Motion Mamba: Efficient and Long Sequence Motion Generation with Hierarchical and Bidirectional Selective SSM
The paper introduces Motion Mamba, a new framework for efficient and long sequence motion generation. It integrates the Mamba model, which is a state space model (SSM) architecture, into the domain of motion generation. The main idea is to leverage the capabilities of SSMs for long-range dependency modeling and efficient computation to improve motion generation tasks.
Method Overview
The method builds upon the Mamba model and adapts it for motion generation. An overview of the model can be shown below:
The Motion Mamba framework consists of two key components:
Hierarchical Temporal Mamba (HTM) block: This block is designed to process temporal motion data by arranging motion frames in sequential order using hierarchically adjusted scanning. It employs a set of SSM modules with varying numbers of scans to capture temporal dependencies at different levels of detail.
Bidirectional Spatial Mamba (BSM) block: This block is designed to unravel the structured latent skeleton by evaluating data from both forward and reverse directions. It aims to ensure the continuity of information flow and enhance the model's ability to generate precise motion by maintaining dense informational exchange.
The framework follows a denoising U-Net architecture, with the encoder and decoder blocks comprising the Hierarchical Temporal Mamba (HTM) and Bidirectional Spatial Mamba (BSM) components.
Results
The paper reports significant improvements achieved by Motion Mamba compared to previous state-of-the-art methods:
Up to 50% improvement in Fréchet Inception Distance (FID) on the HumanML3D dataset, indicating superior generation quality and diversity.

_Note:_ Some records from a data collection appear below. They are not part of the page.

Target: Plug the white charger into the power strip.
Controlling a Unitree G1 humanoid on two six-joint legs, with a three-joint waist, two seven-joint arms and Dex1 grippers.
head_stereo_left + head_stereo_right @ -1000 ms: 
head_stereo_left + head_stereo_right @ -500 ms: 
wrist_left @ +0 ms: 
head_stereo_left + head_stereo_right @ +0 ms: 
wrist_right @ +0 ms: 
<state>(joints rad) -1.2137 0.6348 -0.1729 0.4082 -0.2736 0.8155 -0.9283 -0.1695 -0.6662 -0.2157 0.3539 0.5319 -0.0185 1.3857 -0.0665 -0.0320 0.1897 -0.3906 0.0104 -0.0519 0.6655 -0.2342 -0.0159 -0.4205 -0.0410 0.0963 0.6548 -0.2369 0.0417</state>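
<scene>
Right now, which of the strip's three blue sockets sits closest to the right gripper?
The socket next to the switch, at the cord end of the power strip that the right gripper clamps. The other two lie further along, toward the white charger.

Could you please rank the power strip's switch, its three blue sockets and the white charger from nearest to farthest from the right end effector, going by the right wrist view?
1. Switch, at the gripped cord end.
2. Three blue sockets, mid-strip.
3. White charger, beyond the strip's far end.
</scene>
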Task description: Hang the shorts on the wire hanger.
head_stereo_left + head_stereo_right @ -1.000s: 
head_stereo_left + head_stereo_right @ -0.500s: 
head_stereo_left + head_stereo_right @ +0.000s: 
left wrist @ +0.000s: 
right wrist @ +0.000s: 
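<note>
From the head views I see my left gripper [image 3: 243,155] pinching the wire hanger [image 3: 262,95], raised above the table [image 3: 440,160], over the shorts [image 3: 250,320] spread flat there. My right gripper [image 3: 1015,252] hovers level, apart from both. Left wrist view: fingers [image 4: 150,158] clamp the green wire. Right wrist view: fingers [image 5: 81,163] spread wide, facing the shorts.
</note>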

Up to 4 times faster inference speed compared to previous diffusion-based methods, enabling real-time motion generation.
Superior performance in long-sequence motion generation, demonstrated on the HumanML3D-LS dataset.
Conclusion
The Motion Mamba framework introduces a novel approach to motion generation by integrating selective state space models (SSMs) into a specialized architecture designed for efficient and accurate long-sequence motion modeling. For more details please consult the full paper or the project page.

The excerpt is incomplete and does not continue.